Jeez I have zero animosity towards Dynamicland! Saying I wouldn't take a bicycle into the pool doesn't come from animosity towards bicycles.

Ivan Reese 2024-03-25 16:31:26

I feel like what's actually needed is a project wiki, not a spreadsheet, and then we can tag a project as "by a member" whenever the person working on it is active here. I keep meaning to turn the codex into this...

Ivan Reese 2024-03-25 16:32:14

I think the #1 thing that stops me is not having a good way to spin up something world-writable that has a modicum of abuse resistance.

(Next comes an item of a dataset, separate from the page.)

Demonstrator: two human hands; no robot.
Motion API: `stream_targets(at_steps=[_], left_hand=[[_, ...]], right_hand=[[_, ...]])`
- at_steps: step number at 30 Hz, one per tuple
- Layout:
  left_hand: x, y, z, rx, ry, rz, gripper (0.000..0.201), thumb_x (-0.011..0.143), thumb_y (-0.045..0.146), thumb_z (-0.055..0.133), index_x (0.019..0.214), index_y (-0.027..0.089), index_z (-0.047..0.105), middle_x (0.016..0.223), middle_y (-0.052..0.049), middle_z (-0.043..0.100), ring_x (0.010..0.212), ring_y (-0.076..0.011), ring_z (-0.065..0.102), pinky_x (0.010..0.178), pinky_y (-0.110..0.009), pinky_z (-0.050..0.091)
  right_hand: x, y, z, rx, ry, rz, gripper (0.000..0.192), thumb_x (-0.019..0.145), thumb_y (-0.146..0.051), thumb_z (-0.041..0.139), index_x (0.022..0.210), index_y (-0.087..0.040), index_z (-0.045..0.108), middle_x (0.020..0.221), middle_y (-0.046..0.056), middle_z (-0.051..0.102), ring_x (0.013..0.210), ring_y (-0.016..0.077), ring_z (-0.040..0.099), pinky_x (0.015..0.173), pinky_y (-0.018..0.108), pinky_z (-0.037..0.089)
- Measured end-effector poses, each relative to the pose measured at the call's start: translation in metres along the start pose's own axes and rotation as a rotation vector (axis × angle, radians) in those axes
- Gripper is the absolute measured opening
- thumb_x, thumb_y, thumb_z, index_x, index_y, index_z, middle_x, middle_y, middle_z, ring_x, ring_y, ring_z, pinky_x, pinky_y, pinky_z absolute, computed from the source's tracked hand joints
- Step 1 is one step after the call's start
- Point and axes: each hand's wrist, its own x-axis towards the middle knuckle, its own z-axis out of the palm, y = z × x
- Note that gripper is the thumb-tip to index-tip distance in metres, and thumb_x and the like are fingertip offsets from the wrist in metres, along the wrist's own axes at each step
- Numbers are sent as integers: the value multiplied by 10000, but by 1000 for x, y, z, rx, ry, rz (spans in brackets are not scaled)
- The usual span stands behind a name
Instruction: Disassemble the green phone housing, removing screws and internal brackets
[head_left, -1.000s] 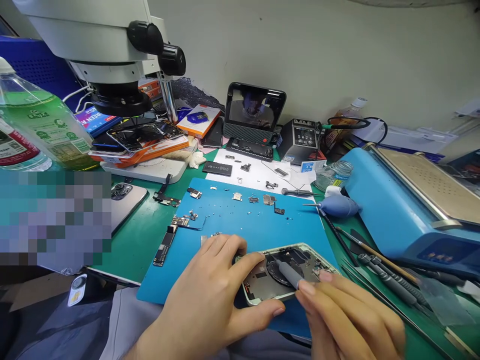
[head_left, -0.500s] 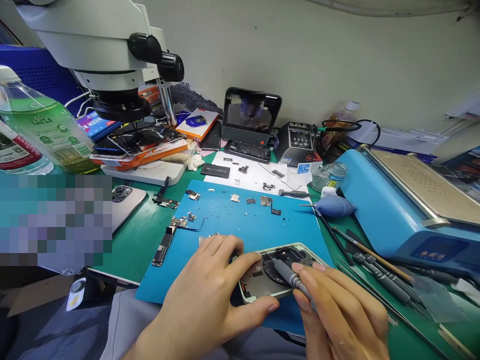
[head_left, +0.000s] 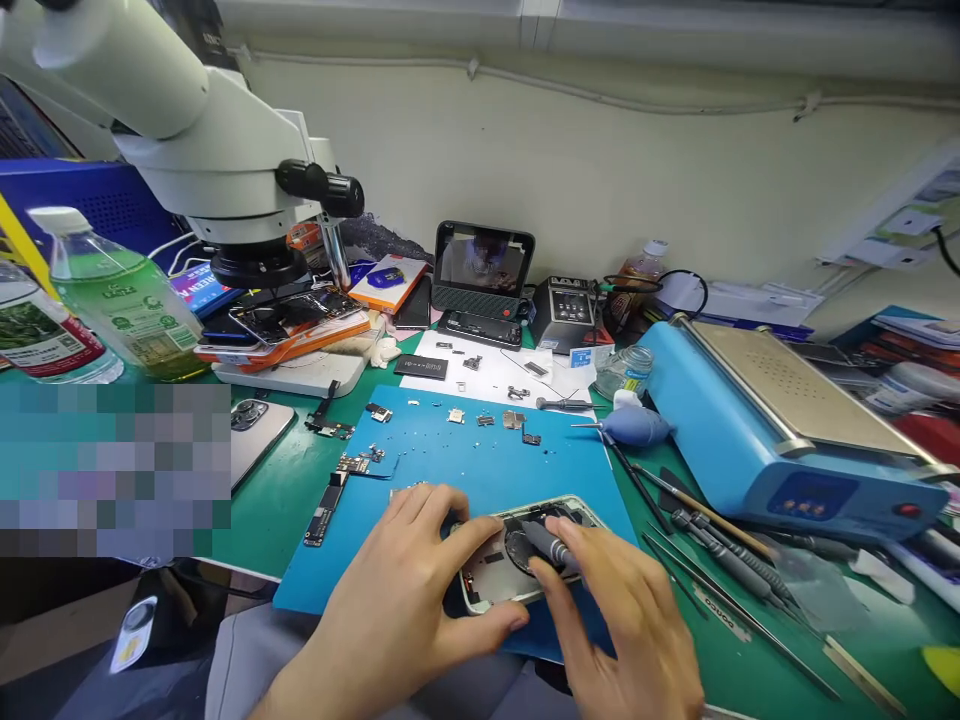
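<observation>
over the near edge of the mat (head_left: 525, 470), the frame (head_left: 491, 582) is gripped at one end by the left hand (head_left: 420, 560), thumb opposite curled fingers, and the driver (head_left: 552, 545) is pinched by the right hand (head_left: 622, 590) above the disc (head_left: 516, 550). the frame seems partly stripped: a board (head_left: 324, 510) is laid along the mat's left edge, the disc is left inside.

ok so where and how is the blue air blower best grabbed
I'd take the blue air blower by its round bulb, from above: the bulb is its fattest part, while the thin nozzle points left over the blue mat and offers little hold. The blue machine stands close on the right, so that side looks tight.
</observation>
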Motion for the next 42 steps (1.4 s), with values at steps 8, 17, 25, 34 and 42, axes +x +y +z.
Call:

Kartik Agaram 2024-03-25 16:43:57

That's a good point. I think all my comments here are through the lens of a spreadsheet, where space is a constraint and the projects are inherently ordered. A wiki would break out of that shackle.

Alex McLean 2024-03-25 16:46:40

Kartik Agaram sorry I think me getting this sense is just bad timing after reading someone moan in another place

Jamie Brandon 2024-03-24 21:30:30

Pondering some FoC-adjacent ideas, with the goal of finding a financially sustainable project that can fund more tentative adjacent work - /

Less FoC-related, I mentioned in the bottom of that post that I'd love to help someone pick up the streaming system testing work that I started in It will be a real slog getting momentum, but there's potential to really raise the (incredibly low) bar for reliability and understand-ability in that niche.